## WHAT NEEDS TO BE DONE
Output only the lines below from the one holding "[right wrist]" down to the one holding "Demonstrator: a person", both end lines included and every picture dropped.

## MATERIAL PROVIDED
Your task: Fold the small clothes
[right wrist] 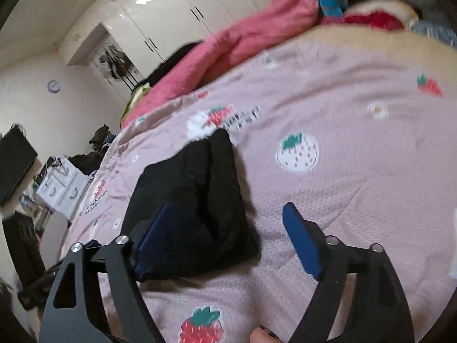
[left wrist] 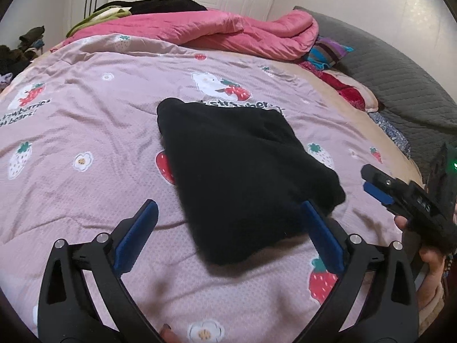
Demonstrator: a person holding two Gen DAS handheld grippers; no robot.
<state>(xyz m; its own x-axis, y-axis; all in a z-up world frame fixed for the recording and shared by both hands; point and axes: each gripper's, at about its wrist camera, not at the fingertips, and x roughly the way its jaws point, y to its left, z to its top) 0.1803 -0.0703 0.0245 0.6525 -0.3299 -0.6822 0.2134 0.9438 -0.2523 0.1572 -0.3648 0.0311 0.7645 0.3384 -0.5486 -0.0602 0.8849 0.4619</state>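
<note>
A black garment (left wrist: 242, 171) lies folded into a compact bundle on the pink strawberry-print bedspread (left wrist: 85, 131). My left gripper (left wrist: 228, 208) hovers just in front of it, jaws wide open, the right blue pad at the bundle's near corner without clamping it. In the right wrist view the same black garment (right wrist: 197, 200) lies left of centre. My right gripper (right wrist: 225, 211) is open above the bundle's right edge, nothing pinched between its pads. The right gripper (left wrist: 380, 188) also shows at the far right of the left wrist view, held by a hand.
A rumpled pink quilt (left wrist: 228, 31) lies along the far side of the bed, with dark clothes (left wrist: 160, 4) behind it. Striped and red fabrics (left wrist: 328, 54) pile near the grey headboard (left wrist: 400, 71). White wardrobes (right wrist: 177, 8) line the wall; clutter and boxes (right wrist: 60, 183) stand beside the bed.
</note>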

## RESULT
[right wrist] 
[left wrist] 
Demonstrator: a person holding two Gen DAS handheld grippers; no robot.

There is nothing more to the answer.